If you can get both for the same price, get CS2. Ensure that the license has been DEACTIVATED by the previous owner on all PCs upon which it was installed, so that you can activate it (license is for 3 PCs IIRC). Otherwise, when you try to activate and use it, it'd be bad news. Like with watches, buy the seller, then buy the product.

Consider also that you can probably find instructional books for CS2 on discount now. I like Deke McClelland's books.


----------



## squareleg (Mar 6, 2008)

All these programs are only as good as the amount of time you are prepared to invest in them. PShop is a massively powerful app, perhaps best left to professionals - or keen enthusiasts - who use it every day. Elements is sort of 'PS Lite'. I own and use Elements but it's still a bit tricky and I find myself having to re-learn the thing almost from scratch on each occasion. There are various other options around for the 'occasional user'. Both Photobucket and Picasa are online tools which have editing and manipulation capabilities - I'm sure others do as well. 'Gimp' is, I understand, a fairly easy (and free?) program. For Mac users, iPhoto is sufficient for most everyday applications - after which there is Aperture (never used it but gets good comments). The beauty of these 'lesser' tools is their ease of use.
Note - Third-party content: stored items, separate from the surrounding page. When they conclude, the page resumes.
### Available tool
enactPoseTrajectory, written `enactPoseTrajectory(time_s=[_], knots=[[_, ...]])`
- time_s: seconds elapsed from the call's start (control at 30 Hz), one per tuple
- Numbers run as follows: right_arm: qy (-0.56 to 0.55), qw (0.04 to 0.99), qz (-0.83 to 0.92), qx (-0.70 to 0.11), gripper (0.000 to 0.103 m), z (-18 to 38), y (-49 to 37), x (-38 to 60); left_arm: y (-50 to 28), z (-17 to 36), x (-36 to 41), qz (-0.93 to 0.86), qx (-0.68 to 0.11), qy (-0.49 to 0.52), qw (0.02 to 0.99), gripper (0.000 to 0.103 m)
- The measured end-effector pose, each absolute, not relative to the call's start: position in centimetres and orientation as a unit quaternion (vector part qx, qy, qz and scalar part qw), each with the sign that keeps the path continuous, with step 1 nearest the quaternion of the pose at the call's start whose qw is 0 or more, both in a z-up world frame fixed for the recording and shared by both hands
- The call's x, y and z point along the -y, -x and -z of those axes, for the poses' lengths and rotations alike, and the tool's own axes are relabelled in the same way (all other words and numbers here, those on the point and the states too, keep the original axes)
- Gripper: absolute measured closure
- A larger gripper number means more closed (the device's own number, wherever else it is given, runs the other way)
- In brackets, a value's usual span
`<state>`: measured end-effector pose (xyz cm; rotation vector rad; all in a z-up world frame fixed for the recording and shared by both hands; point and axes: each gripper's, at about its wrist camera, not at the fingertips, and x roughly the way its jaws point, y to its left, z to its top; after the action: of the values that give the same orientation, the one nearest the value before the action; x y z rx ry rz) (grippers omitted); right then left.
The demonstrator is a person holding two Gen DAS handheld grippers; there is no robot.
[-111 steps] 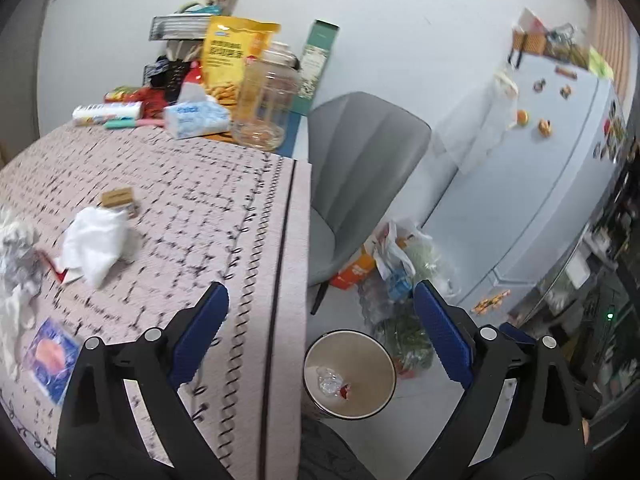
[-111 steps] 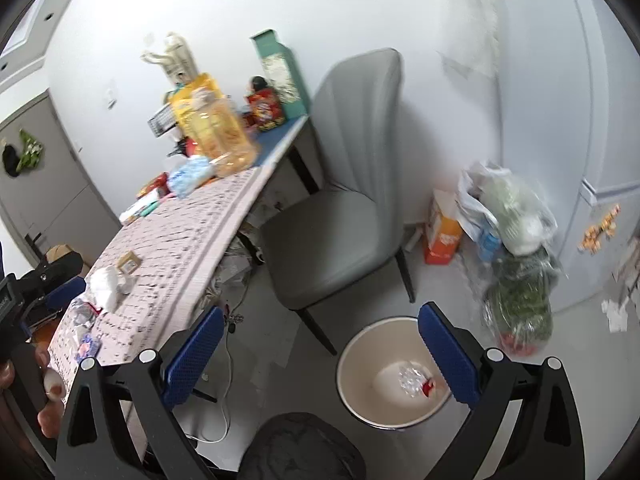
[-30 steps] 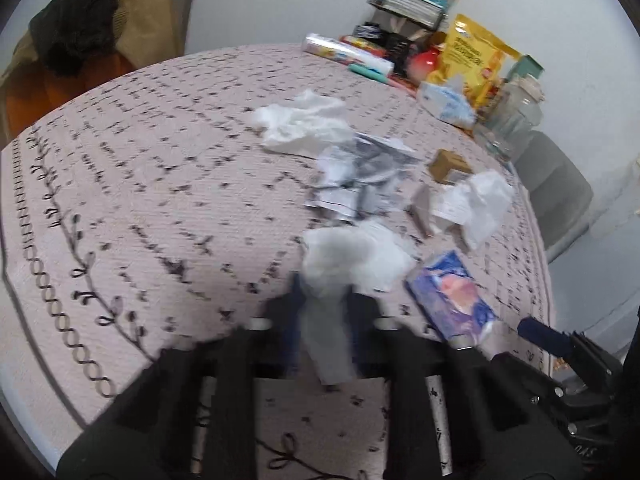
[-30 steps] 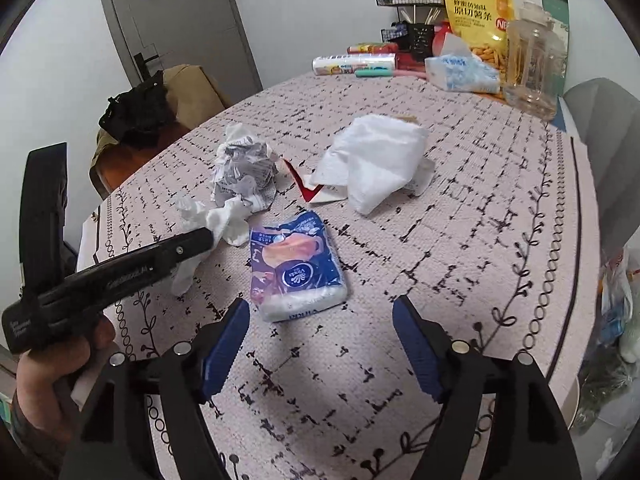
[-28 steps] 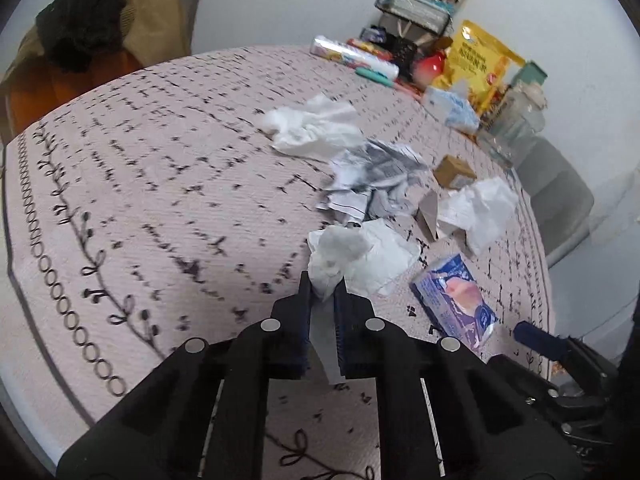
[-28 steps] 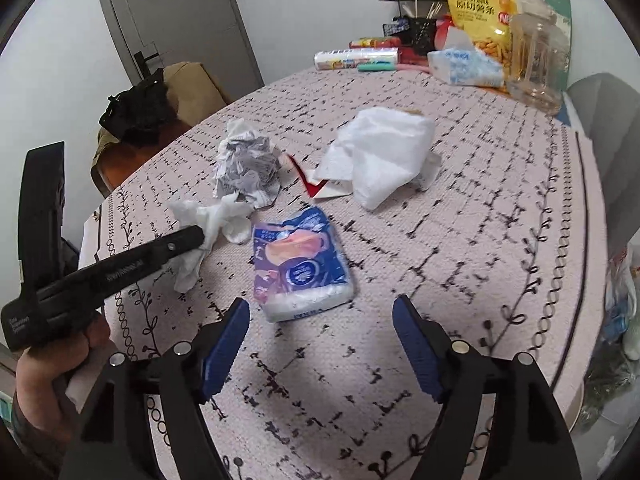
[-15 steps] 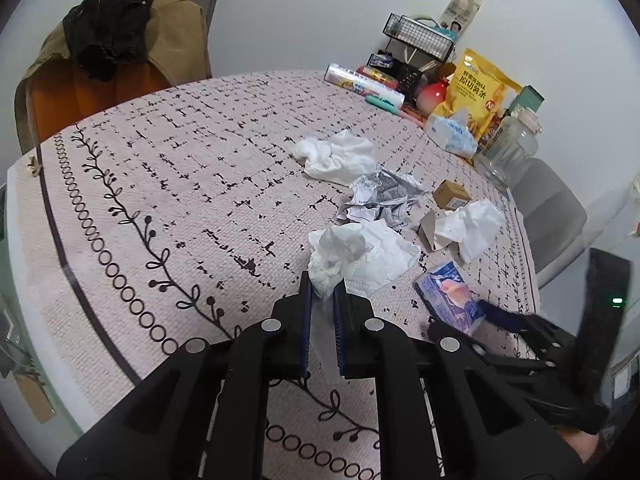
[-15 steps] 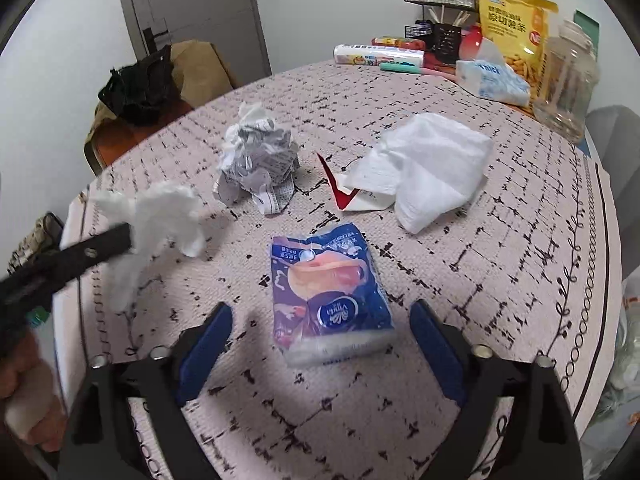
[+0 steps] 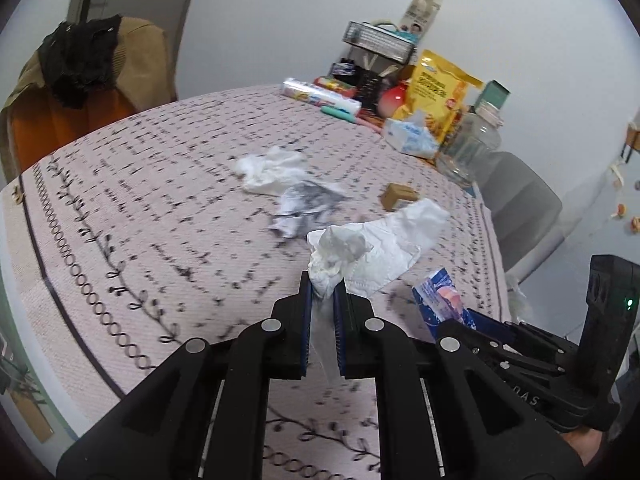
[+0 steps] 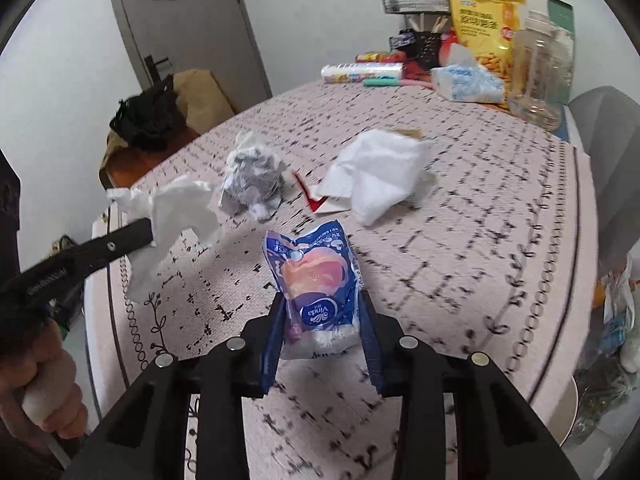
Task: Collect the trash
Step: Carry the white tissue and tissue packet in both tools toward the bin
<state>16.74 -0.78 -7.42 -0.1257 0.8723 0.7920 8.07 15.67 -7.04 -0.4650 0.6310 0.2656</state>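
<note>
My left gripper (image 9: 322,294) is shut on a crumpled white tissue (image 9: 338,250) and holds it above the table; it also shows in the right wrist view (image 10: 176,208). My right gripper (image 10: 322,300) is shut on a blue tissue pack (image 10: 316,280), lifted upright off the tablecloth; the pack shows in the left wrist view (image 9: 440,300). On the table lie a crumpled grey-printed paper ball (image 10: 250,170), a flat white tissue (image 10: 380,172) with a red-edged scrap (image 10: 314,200), and another white tissue (image 9: 272,168).
A pink patterned tablecloth (image 9: 140,200) covers the round table. At the far edge stand a yellow snack bag (image 10: 486,20), a tissue box (image 10: 466,82), a clear jar (image 10: 538,68) and a small brown box (image 9: 398,196). A grey chair (image 9: 520,204) is at right, an orange chair (image 9: 60,100) at left.
My right gripper closed on the blue tissue pack and lifted it upright. My left gripper rose higher with the white tissue still held.
</note>
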Motion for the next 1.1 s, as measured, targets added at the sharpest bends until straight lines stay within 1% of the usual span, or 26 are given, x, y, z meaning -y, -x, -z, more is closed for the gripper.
enactPoseTrajectory(time_s=[0.2, 0.53, 0.77, 1.1], knots=[[0.021, 0.847, -0.352, -0.397, 0.068, 6.0, -17.4, 4.9, -10.1, 6.3, -12.7, -0.099, -0.309, 0.207, 0.923, 0.093], [-0.024, 0.872, -0.29, -0.393, 0.069, 5.6, -19.9, 13.3, -14.6, 5.8, -6.7, -0.041, -0.32, 0.178, 0.93, 0.093], [-0.057, 0.886, -0.234, -0.396, 0.069, 6.4, -21.7, 19.5, -18.3, 6.1, -1.6, 0.005, -0.336, 0.155, 0.929, 0.093], [-0.098, 0.894, -0.159, -0.408, 0.068, 9.0, -23.8, 27.9, -23.1, 6.7, 5.8, 0.063, -0.361, 0.118, 0.923, 0.093]])
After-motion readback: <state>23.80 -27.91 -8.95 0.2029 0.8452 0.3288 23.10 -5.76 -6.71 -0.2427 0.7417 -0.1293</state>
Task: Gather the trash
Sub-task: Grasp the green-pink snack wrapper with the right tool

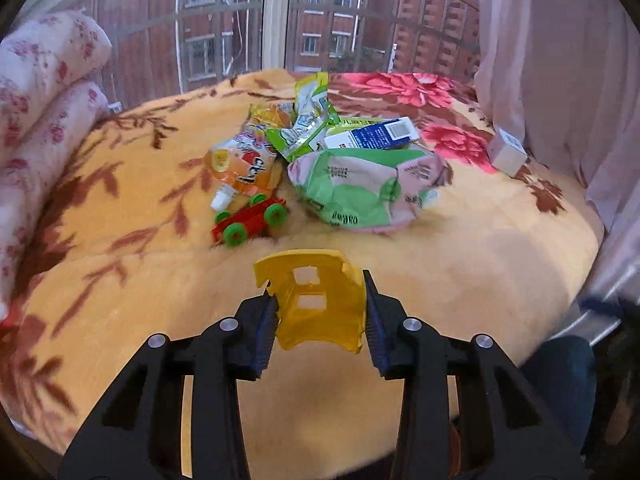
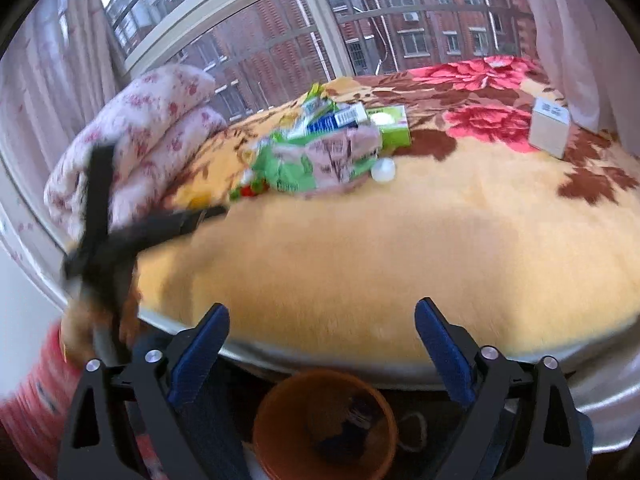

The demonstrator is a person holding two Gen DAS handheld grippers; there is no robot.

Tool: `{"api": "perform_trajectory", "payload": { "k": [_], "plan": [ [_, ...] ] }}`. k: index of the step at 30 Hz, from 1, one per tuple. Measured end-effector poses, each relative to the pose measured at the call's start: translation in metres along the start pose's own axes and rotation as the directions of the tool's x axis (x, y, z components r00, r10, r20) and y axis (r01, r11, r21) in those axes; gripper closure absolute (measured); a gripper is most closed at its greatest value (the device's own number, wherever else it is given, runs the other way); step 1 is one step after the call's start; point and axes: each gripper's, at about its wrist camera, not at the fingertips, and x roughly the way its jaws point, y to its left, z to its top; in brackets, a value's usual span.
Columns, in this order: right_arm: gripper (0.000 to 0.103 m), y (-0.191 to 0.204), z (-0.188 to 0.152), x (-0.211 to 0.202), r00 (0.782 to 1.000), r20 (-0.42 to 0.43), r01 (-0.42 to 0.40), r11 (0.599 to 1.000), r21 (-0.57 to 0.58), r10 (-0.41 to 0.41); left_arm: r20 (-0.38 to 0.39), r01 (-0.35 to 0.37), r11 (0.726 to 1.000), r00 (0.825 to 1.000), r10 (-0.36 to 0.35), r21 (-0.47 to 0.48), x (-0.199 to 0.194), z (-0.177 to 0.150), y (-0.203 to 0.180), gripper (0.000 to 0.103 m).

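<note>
Between my left gripper's (image 1: 320, 312) pads sits a yellow toy shell (image 1: 316, 304), clamped across its width, the pads pressing on both of its side walls. It hangs just above the blanket (image 1: 460, 264) at the near edge of the bed. My right gripper (image 2: 322, 344) has its jaws wide apart with nothing in them, and it hovers above the orange bin (image 2: 324, 420), which stands on the floor just below that same near edge.

Beyond the shell, toward the window, lies the trash: a red toy cart with green wheels (image 1: 250, 222) nearest, an orange drink pouch (image 1: 240, 168) touching it, a crumpled green and pink bag (image 1: 364, 188) beside that, and a blue and white carton (image 1: 372, 134) behind the bag. A small white box (image 1: 508, 152) sits well apart, to the right of the bag.

I judge the step to be carrying the shell to the bin. The shell is thin and hollow, so I should keep the squeeze steady, hold it level, bring it right over the bin's mouth before letting go, and keep my two grippers from colliding there.
</note>
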Motion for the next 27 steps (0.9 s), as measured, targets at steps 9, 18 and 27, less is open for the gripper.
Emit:
{"api": "perform_trajectory", "payload": {
  "k": [9,18,27],
  "plan": [
    [0.008,-0.026,0.1,0.086,0.993,-0.065,-0.07,0.921,0.383,0.102,0.038,-0.027,0.999,0.999,0.026,0.018,-0.043,-0.041,-0.005,0.066],
    [0.008,-0.052,0.122,0.156,0.988,-0.138,0.035,0.757,0.653,0.073,0.048,-0.024,1.0,0.999,0.024,0.005,-0.057,-0.059,0.003,0.066],
    [0.052,-0.047,0.128,0.184,0.982,-0.186,0.102,0.721,0.685,0.038,0.038,-0.015,1.0,0.999,0.016,-0.026,-0.056,-0.063,0.011,0.066]
  ]
}}
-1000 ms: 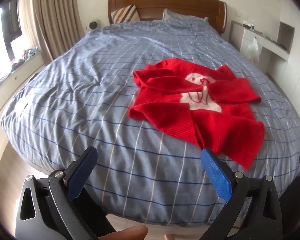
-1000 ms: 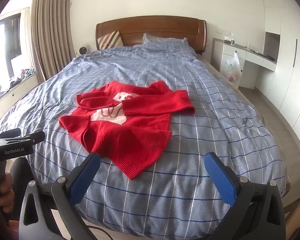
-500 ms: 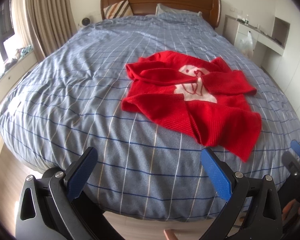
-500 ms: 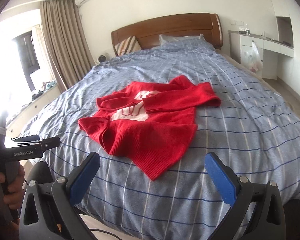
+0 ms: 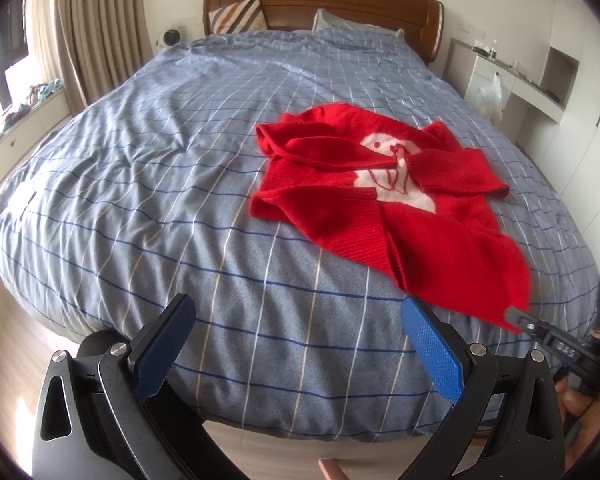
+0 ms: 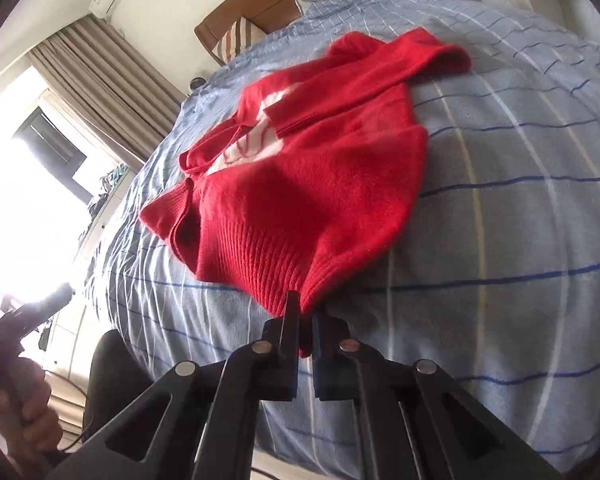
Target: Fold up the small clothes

They're limited... but you never have to get a manual out. Hth


----------



## Chromejob (Jul 28, 2006)

I am forced to use GIMP at work, and though it is full-featured, the workflows and location of tools and even the ability to launch tools is a PITA. I HATE IT!!!

Because PS spoilt me. Almost everything (tool) can be launched with a single key. Many functions can be modified with combinations of CTRL, SHIFT, ALT ... once you learn your favorites, you know them for life. (I even have a book with a hilarious apropos title: When In Doubt Hold Down The Entire Left Side of Keyboard and Click.)

Yes, it's the professional's tool, but with a good "getting started" book, anyone can learn how to do things. Then ... as deep as you'd like to go, PS will let you. If you're paying the same price, get the Porsche, leave the Trabant at the curb.


----------



## Barryboy (Mar 21, 2006)

Well general consensus is to go for CS2, so think I will go down that route as I have negotiated a couple of hours work against his copy of CS2 plus a copy of Paint Shop Pro V8 - I don't know quite how good that is, but I believe it to be a sort of 'Elements' produced by a different software house. Maybe that will suit me if I get bogged down with CS2.

Thanks, all, for your time and advice.

Rob


----------